> **Exercise goal**
Give the entries again, exactly as written.
'''
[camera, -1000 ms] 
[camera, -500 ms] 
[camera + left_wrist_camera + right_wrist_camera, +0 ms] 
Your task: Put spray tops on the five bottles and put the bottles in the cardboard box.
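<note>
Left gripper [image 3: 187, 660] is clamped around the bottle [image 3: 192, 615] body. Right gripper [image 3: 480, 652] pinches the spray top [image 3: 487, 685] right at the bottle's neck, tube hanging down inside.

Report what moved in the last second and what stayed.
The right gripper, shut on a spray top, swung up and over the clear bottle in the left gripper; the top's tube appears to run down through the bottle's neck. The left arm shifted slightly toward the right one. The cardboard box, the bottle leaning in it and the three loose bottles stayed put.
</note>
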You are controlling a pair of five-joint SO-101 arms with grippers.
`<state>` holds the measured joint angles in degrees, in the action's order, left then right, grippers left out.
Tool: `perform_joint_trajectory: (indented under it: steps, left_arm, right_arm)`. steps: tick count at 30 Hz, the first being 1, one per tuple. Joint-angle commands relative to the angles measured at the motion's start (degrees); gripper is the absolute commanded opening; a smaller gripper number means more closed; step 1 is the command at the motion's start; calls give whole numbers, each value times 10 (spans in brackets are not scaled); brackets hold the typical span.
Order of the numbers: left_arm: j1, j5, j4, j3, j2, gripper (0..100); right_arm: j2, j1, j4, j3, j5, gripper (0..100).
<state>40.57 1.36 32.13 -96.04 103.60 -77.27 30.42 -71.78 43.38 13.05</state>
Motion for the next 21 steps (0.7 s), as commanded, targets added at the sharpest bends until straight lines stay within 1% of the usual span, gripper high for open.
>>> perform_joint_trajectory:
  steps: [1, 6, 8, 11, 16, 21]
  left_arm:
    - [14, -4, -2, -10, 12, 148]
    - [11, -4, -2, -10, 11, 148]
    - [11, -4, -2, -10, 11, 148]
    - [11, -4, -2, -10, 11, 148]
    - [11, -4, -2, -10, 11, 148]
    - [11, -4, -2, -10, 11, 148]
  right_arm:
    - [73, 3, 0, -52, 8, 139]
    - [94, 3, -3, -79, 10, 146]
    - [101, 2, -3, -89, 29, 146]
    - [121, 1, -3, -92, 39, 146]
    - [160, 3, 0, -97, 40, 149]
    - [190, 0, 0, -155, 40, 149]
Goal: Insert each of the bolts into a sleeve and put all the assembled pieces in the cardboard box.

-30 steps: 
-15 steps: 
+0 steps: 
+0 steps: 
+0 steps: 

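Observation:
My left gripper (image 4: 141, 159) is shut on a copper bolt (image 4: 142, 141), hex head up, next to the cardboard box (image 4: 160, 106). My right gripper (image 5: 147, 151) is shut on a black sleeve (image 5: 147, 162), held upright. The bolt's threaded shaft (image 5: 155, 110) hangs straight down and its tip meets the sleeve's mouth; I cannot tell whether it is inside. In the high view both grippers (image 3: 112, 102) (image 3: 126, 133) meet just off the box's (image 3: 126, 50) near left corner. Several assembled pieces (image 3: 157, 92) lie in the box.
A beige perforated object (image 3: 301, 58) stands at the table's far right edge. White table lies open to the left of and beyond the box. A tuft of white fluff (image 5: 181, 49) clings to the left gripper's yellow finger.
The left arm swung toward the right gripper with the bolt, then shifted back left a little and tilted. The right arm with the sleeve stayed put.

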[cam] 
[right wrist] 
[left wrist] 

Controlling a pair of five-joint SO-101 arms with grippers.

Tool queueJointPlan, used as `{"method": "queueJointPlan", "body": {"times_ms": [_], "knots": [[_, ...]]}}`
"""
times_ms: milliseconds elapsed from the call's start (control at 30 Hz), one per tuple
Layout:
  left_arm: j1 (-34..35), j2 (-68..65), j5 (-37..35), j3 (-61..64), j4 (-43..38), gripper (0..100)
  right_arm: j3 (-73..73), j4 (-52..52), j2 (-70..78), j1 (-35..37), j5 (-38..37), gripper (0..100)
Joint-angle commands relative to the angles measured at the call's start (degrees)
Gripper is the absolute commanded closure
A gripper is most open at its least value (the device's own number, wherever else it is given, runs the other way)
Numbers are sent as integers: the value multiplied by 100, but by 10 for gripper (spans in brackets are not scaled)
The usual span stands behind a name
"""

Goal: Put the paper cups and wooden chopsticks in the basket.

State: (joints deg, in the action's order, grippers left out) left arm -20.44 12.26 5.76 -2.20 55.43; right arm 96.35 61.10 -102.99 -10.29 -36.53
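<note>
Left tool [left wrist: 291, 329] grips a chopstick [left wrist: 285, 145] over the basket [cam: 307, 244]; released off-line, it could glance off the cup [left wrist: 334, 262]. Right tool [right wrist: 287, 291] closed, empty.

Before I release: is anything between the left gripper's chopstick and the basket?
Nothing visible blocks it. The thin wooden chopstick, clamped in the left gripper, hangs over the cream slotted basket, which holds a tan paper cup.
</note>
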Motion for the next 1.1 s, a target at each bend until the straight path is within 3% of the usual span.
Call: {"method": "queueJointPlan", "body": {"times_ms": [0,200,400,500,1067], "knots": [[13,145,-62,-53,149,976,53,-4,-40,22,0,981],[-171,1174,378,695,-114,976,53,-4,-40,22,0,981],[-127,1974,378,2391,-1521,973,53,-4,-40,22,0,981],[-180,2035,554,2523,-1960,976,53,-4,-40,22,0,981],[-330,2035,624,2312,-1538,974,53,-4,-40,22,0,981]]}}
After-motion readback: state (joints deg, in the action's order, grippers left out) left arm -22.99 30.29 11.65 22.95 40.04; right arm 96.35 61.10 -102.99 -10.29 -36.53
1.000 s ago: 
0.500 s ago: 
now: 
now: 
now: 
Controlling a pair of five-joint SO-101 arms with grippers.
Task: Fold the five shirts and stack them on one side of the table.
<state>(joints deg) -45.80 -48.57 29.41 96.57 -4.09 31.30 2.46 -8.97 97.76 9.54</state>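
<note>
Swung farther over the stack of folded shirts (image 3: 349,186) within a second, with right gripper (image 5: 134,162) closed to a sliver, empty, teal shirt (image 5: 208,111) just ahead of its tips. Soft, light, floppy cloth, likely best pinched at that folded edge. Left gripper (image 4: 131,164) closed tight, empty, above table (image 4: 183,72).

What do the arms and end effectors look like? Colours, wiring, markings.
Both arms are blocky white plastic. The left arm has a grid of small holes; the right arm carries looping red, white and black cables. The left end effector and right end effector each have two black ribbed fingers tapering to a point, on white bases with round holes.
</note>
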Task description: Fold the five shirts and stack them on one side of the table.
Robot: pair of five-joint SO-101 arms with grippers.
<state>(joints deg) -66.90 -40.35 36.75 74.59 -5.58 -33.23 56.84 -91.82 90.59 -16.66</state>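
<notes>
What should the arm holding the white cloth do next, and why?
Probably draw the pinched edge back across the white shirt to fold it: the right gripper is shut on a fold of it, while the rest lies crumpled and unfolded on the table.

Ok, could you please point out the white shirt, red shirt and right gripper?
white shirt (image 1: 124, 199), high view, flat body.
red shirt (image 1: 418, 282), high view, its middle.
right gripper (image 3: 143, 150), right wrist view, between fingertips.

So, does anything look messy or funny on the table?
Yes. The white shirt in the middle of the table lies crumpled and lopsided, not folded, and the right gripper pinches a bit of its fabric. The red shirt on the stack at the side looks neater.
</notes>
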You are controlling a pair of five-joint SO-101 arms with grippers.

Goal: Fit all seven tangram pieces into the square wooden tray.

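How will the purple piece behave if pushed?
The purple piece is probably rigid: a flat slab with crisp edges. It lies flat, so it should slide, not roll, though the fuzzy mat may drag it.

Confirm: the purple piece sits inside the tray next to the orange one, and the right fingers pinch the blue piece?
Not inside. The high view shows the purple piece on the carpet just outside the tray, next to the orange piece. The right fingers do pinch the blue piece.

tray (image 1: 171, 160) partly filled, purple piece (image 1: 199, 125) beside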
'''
> **Problem solution**
[camera, -1000 ms] 
[camera, -500 ms] 
[camera + left_wrist_camera + right_wrist_camera, +0 ms] 
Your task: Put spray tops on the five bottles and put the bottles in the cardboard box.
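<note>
Left gripper [image 3: 187, 660] is clamped around the bottle [image 3: 192, 615] body. Right gripper [image 3: 480, 652] pinches the spray top [image 3: 487, 685] right at the bottle's neck, tube hanging down inside.

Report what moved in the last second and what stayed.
The right gripper, shut on a spray top, swung up and over the clear bottle in the left gripper; the top's tube appears to run down through the bottle's neck. The left arm shifted slightly toward the right one. The cardboard box, the bottle leaning in it and the three loose bottles stayed put.
</note>
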You are controlling a pair of five-joint SO-101 arms with grippers.
`<state>` holds the measured joint angles in degrees, in the action's order, left then right, grippers left out.
Tool: `perform_joint_trajectory: (indented under it: steps, left_arm, right_arm)`. steps: tick count at 30 Hz, the first being 1, one per tuple. Joint-angle commands relative to the angles measured at the motion's start (degrees); gripper is the absolute commanded opening; a smaller gripper number means more closed; step 1 is the command at the motion's start; calls give whole numbers, each value times 10 (spans in brackets are not scaled); brackets hold the typical span.
Order of the numbers: left_arm: j1, j5, j4, j3, j2, gripper (0..100); right_arm: j2, j1, j4, j3, j5, gripper (0..100).
<state>40.57 1.36 32.13 -96.04 103.60 -77.27 30.42 -71.78 43.38 13.05</state>
Motion for the next 21 steps (0.7 s), as commanded, targets added at the sharpest bends until straight lines stay within 1% of the usual span, gripper high for open.
>>> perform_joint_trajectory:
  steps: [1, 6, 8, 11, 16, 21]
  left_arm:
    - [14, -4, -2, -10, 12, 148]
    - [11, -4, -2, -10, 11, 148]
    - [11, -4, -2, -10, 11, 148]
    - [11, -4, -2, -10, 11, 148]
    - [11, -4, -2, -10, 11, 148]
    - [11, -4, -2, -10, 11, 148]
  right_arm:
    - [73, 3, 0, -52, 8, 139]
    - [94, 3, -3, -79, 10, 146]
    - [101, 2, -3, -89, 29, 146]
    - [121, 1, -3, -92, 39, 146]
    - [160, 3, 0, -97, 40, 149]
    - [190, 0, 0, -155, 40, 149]
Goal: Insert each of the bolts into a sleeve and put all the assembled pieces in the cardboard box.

-30 steps: 
-15 steps: 
+0 steps: 
+0 steps: 
+0 steps: 

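Observation:
My left gripper (image 4: 141, 159) is shut on a copper bolt (image 4: 142, 141), hex head up, next to the cardboard box (image 4: 160, 106). My right gripper (image 5: 147, 151) is shut on a black sleeve (image 5: 147, 162), held upright. The bolt's threaded shaft (image 5: 155, 110) hangs straight down and its tip meets the sleeve's mouth; I cannot tell whether it is inside. In the high view both grippers (image 3: 112, 102) (image 3: 126, 133) meet just off the box's (image 3: 126, 50) near left corner. Several assembled pieces (image 3: 157, 92) lie in the box.
A beige perforated object (image 3: 301, 58) stands at the table's far right edge. White table lies open to the left of and beyond the box. A tuft of white fluff (image 5: 181, 49) clings to the left gripper's yellow finger.
The left arm swung toward the right gripper with the bolt, then shifted back left a little and tilted. The right arm with the sleeve stayed put.
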
[cam] 
[right wrist] 
[left wrist] 

Controlling a pair of five-joint SO-101 arms with grippers.

Tool queueJointPlan, used as `{"method": "queueJointPlan", "body": {"times_ms": [_], "knots": [[_, ...]]}}`
"""
times_ms: milliseconds elapsed from the call's start (control at 30 Hz), one per tuple
Layout:
  left_arm: j1 (-34..35), j2 (-68..65), j5 (-37..35), j3 (-61..64), j4 (-43..38), gripper (0..100)
  right_arm: j3 (-73..73), j4 (-52..52), j2 (-70..78), j1 (-35..37), j5 (-38..37), gripper (0..100)
Joint-angle commands relative to the angles measured at the call's start (degrees)
Gripper is the absolute commanded closure
A gripper is most open at its least value (the device's own number, wherever else it is given, runs the other way)
Numbers are sent as integers: the value multiplied by 100, but by 10 for gripper (spans in brackets are not scaled)
The usual span stands behind a name
"""

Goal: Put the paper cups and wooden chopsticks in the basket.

State: (joints deg, in the action's order, grippers left out) left arm -20.44 12.26 5.76 -2.20 55.43; right arm 96.35 61.10 -102.99 -10.29 -36.53
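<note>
Left tool [left wrist: 291, 329] grips a chopstick [left wrist: 285, 145] over the basket [cam: 307, 244]; released off-line, it could glance off the cup [left wrist: 334, 262]. Right tool [right wrist: 287, 291] closed, empty.

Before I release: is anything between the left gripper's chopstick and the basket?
Nothing visible blocks it. The thin wooden chopstick, clamped in the left gripper, hangs over the cream slotted basket, which holds a tan paper cup.
</note>
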Motion for the next 1.1 s, a target at each bend until the straight path is within 3% of the usual span.
Call: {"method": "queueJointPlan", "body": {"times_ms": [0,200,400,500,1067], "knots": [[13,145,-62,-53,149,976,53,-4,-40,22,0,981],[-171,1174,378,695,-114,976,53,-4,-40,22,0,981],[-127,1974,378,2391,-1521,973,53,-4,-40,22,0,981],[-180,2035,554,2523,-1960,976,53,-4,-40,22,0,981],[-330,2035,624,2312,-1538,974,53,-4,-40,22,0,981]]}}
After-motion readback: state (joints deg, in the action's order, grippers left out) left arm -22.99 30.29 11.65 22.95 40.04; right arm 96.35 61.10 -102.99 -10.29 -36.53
1.000 s ago: 
0.500 s ago: 
now: 
now: 
now: 
Controlling a pair of five-joint SO-101 arms with grippers.
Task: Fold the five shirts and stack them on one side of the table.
<state>(joints deg) -45.80 -48.57 29.41 96.57 -4.09 31.30 2.46 -8.97 97.76 9.54</state>
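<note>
Swung farther over the stack of folded shirts (image 3: 349,186) within a second, with right gripper (image 5: 134,162) closed to a sliver, empty, teal shirt (image 5: 208,111) just ahead of its tips. Soft, light, floppy cloth, likely best pinched at that folded edge. Left gripper (image 4: 131,164) closed tight, empty, above table (image 4: 183,72).

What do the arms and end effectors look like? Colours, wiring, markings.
Both arms are blocky white plastic. The left arm has a grid of small holes; the right arm carries looping red, white and black cables. The left end effector and right end effector each have two black ribbed fingers tapering to a point, on white bases with round holes.
</note>
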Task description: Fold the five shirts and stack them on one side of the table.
Robot: pair of five-joint SO-101 arms with grippers.
<state>(joints deg) -66.90 -40.35 36.75 74.59 -5.58 -33.23 56.84 -91.82 90.59 -16.66</state>
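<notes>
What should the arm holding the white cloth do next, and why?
Probably draw the pinched edge back across the white shirt to fold it: the right gripper is shut on a fold of it, while the rest lies crumpled and unfolded on the table.

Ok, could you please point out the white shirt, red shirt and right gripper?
white shirt (image 1: 124, 199), high view, flat body.
red shirt (image 1: 418, 282), high view, its middle.
right gripper (image 3: 143, 150), right wrist view, between fingertips.

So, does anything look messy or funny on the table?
Yes. The white shirt in the middle of the table lies crumpled and lopsided, not folded, and the right gripper pinches a bit of its fabric. The red shirt on the stack at the side looks neater.
</notes>
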You are controlling a pair of five-joint SO-101 arms with grippers.

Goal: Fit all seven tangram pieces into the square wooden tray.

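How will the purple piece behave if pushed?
The purple piece is probably rigid: a flat slab with crisp edges. It lies flat, so it should slide, not roll, though the fuzzy mat may drag it.

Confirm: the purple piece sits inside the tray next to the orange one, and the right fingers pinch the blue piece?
Not inside. The high view shows the purple piece on the carpet just outside the tray, next to the orange piece. The right fingers do pinch the blue piece.

tray (image 1: 171, 160) partly filled, purple piece (image 1: 199, 125) beside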

The exercise has been answered, and the work is done.